**What is expected**.
Each entry, from beginning to end, is to be transcribed verbatim.

Stored items from a collection
..............................
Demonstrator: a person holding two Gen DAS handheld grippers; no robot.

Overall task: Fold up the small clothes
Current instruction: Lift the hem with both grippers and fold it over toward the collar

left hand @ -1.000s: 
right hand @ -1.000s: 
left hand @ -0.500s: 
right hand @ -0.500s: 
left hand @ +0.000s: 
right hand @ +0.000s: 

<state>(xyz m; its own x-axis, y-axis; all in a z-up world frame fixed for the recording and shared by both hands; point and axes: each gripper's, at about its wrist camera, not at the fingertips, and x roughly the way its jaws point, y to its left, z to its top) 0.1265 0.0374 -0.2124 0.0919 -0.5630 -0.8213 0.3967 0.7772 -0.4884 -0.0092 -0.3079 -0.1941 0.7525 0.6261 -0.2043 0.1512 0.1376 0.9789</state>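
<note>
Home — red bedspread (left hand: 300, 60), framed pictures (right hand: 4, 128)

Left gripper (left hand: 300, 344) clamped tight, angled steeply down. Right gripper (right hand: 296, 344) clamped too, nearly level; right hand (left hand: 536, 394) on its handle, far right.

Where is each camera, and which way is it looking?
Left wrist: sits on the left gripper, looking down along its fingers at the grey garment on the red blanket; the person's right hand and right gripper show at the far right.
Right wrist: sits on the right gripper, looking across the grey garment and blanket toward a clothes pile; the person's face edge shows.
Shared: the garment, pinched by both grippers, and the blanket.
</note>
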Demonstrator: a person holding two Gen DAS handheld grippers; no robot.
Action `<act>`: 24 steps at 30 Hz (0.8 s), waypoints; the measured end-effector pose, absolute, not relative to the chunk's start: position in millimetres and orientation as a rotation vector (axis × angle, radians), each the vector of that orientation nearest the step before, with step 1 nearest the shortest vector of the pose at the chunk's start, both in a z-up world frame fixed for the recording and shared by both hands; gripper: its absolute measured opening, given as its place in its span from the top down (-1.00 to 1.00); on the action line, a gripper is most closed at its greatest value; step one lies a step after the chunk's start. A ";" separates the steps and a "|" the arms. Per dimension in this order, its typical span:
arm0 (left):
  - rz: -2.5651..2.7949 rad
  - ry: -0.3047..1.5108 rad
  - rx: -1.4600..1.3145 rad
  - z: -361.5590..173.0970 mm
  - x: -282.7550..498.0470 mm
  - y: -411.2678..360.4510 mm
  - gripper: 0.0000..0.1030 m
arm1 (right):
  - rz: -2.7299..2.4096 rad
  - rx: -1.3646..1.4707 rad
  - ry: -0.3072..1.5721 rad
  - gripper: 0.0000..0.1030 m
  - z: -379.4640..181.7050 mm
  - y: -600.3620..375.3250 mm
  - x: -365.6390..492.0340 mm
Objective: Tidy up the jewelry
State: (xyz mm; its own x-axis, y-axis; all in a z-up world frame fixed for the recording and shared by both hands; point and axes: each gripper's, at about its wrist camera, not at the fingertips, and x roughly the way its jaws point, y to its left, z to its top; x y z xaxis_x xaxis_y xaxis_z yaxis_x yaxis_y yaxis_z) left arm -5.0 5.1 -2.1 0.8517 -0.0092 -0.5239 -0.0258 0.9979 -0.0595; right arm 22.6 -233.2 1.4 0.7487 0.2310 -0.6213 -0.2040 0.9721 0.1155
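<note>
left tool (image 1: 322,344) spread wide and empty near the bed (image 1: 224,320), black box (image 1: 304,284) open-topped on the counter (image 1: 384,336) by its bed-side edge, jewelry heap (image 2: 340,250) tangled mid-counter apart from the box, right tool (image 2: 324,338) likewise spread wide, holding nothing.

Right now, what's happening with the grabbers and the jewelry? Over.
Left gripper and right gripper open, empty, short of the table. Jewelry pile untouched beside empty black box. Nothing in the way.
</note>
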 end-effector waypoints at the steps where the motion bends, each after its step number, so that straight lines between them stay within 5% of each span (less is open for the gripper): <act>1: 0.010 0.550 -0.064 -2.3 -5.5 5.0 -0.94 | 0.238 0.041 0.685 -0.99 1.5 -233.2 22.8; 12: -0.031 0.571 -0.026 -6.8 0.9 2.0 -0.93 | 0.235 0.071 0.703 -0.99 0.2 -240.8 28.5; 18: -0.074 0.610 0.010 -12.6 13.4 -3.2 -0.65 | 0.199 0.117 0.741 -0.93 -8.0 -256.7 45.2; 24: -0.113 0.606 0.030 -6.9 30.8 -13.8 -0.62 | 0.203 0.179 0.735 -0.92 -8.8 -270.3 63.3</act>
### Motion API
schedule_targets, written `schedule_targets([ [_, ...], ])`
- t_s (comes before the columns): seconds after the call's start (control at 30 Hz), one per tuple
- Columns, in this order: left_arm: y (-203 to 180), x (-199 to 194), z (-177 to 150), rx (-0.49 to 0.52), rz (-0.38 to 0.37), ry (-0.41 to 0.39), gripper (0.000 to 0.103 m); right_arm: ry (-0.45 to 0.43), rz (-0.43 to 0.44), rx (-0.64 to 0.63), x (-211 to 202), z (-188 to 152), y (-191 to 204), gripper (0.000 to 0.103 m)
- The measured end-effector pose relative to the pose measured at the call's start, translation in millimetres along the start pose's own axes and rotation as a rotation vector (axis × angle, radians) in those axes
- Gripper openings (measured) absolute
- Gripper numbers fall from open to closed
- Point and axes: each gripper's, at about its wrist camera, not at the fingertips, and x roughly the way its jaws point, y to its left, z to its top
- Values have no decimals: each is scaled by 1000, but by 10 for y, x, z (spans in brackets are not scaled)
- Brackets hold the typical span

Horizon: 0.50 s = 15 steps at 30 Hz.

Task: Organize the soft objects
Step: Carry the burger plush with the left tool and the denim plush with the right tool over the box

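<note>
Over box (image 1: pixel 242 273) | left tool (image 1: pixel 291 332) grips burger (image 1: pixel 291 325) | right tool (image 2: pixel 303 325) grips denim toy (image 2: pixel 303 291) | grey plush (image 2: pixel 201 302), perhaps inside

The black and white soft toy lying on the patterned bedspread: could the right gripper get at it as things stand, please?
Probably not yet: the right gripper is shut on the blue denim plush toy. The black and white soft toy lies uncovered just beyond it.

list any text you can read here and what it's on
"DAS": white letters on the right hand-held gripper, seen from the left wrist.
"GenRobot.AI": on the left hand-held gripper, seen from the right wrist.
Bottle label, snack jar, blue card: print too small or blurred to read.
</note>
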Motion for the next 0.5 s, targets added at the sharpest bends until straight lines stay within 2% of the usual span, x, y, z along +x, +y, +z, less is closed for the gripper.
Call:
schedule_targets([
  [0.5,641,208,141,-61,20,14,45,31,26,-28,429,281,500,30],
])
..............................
**Response below**.
Demonstrator: a person holding two Gen DAS handheld grippers; no robot.

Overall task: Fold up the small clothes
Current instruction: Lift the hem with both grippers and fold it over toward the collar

left hand @ -1.000s: 
right hand @ -1.000s: 
left hand @ -0.500s: 
right hand @ -0.500s: 
left hand @ +0.000s: 
right hand @ +0.000s: 

<state>(xyz m; its own x-axis, y-axis; all in a z-up world frame fixed for the recording and shared by both hands; point and axes: each gripper's, at about its wrist camera, not at the fingertips, and x roughly the way its jaws point, y to its left, z to its top) 0.1265 0.0374 -0.2124 0.0919 -0.5630 -0.8213 0.3967 0.7772 -0.4884 -0.0092 -0.3079 -0.1941 0.7525 0.6261 -0.2043 0.1512 0.1376 0.9789</state>
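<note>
Home — red bedspread (left hand: 300, 60), framed pictures (right hand: 4, 128)

Left gripper (left hand: 300, 344) clamped tight, angled steeply down. Right gripper (right hand: 296, 344) clamped too, nearly level; right hand (left hand: 536, 394) on its handle, far right.

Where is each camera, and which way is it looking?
Left wrist: sits on the left gripper, looking down along its fingers at the grey garment on the red blanket; the person's right hand and right gripper show at the far right.
Right wrist: sits on the right gripper, looking across the grey garment and blanket toward a clothes pile; the person's face edge shows.
Shared: the garment, pinched by both grippers, and the blanket.
</note>
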Demonstrator: a person holding two Gen DAS handheld grippers; no robot.
Action `<act>`: 24 steps at 30 Hz (0.8 s), waypoints; the measured end-effector pose, absolute, not relative to the chunk's start: position in millimetres and orientation as a rotation vector (axis × angle, radians), each the vector of that orientation nearest the step before, with step 1 nearest the shortest vector of the pose at the chunk's start, both in a z-up world frame fixed for the recording and shared by both hands; gripper: its absolute measured opening, given as its place in its span from the top down (-1.00 to 1.00); on the action line, a gripper is most closed at its greatest value; step one lies a step after the chunk's start. A ";" separates the steps and a "|" the arms. Per dimension in this order, its typical span:
arm0 (left):
  - rz: -2.5651..2.7949 rad
  - ry: -0.3047..1.5108 rad
  - rx: -1.4600..1.3145 rad
  - z: -361.5590..173.0970 mm
  - x: -282.7550..498.0470 mm
  - y: -411.2678..360.4510 mm
  - gripper: 0.0000..0.1030 m
arm1 (right):
  - rz: -2.7299..2.4096 rad
  - rx: -1.3646..1.4707 rad
  - ry: -0.3072..1.5721 rad
  - gripper: 0.0000..0.1030 m
  - z: -379.4640..181.7050 mm
  - y: -600.3620..375.3250 mm
  - x: -365.6390..492.0340 mm
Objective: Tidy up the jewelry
State: (xyz mm; its own x-axis, y-axis; all in a z-up world frame fixed for the recording and shared by both hands; point and axes: each gripper's, at about its wrist camera, not at the fingertips, and x roughly the way its jaws point, y to its left, z to its top; x y z xaxis_x xaxis_y xaxis_z yaxis_x yaxis_y yaxis_z) left arm -5.0 5.1 -2.1 0.8517 -0.0092 -0.5239 -0.0258 0.9979 -0.0595; right arm 22.6 -233.2 1.4 0.7487 0.2310 -0.6213 -0.2040 0.9721 0.1155
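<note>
left tool (image 1: 322,344) spread wide and empty near the bed (image 1: 224,320), black box (image 1: 304,284) open-topped on the counter (image 1: 384,336) by its bed-side edge, jewelry heap (image 2: 340,250) tangled mid-counter apart from the box, right tool (image 2: 324,338) likewise spread wide, holding nothing.

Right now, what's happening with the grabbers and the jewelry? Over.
Left gripper and right gripper open, empty, short of the table. Jewelry pile untouched beside empty black box. Nothing in the way.
</note>
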 end-effector waypoints at the steps where the motion bends, each after its step number, so that straight lines between them stay within 5% of each span (less is open for the gripper): <act>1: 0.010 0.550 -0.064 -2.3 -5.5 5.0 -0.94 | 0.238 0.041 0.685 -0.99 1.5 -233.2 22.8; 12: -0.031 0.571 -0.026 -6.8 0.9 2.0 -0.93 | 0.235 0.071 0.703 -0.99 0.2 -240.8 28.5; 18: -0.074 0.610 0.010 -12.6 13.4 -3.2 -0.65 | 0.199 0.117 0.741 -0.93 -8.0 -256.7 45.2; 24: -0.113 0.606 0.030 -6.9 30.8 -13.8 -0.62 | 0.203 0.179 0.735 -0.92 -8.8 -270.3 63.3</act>
### Motion API
schedule_targets, written `schedule_targets([ [_, ...], ])`
- t_s (comes before the columns): seconds after the call's start (control at 30 Hz), one per tuple
- Columns, in this order: left_arm: y (-203 to 180), x (-199 to 194), z (-177 to 150), rx (-0.49 to 0.52), rz (-0.38 to 0.37), ry (-0.41 to 0.39), gripper (0.000 to 0.103 m); right_arm: ry (-0.45 to 0.43), rz (-0.43 to 0.44), rx (-0.64 to 0.63), x (-211 to 202), z (-188 to 152), y (-191 to 204), gripper (0.000 to 0.103 m)
- The measured end-effector pose relative to the pose measured at the call's start, translation in millimetres along the start pose's own axes and rotation as a rotation vector (axis × angle, radians) in those axes
- Gripper openings (measured) absolute
- Gripper numbers fall from open to closed
- Point and axes: each gripper's, at about its wrist camera, not at the fingertips, and x roughly the way its jaws point, y to its left, z to its top
- Values have no decimals: each is scaled by 1000, but by 10 for y, x, z (spans in brackets are not scaled)
- Brackets hold the typical span

Horizon: 0.50 s = 15 steps at 30 Hz.

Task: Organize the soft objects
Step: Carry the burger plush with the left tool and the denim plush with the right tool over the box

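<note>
Over box (image 1: pixel 242 273) | left tool (image 1: pixel 291 332) grips burger (image 1: pixel 291 325) | right tool (image 2: pixel 303 325) grips denim toy (image 2: pixel 303 291) | grey plush (image 2: pixel 201 302), perhaps inside

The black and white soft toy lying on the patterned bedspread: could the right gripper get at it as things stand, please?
Probably not yet: the right gripper is shut on the blue denim plush toy. The black and white soft toy lies uncovered just beyond it.

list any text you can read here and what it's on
"DAS": white letters on the right hand-held gripper, seen from the left wrist.
"GenRobot.AI": on the left hand-held gripper, seen from the right wrist.
Bottle label, snack jar, blue card: print too small or blurred to read.
</note>
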Motion for the next 0.5 s, targets added at the sharpest bends until straight lines stay within 2% of the usual span, x, y, z along +x, +y, +z, less is closed for the gripper.
Call:
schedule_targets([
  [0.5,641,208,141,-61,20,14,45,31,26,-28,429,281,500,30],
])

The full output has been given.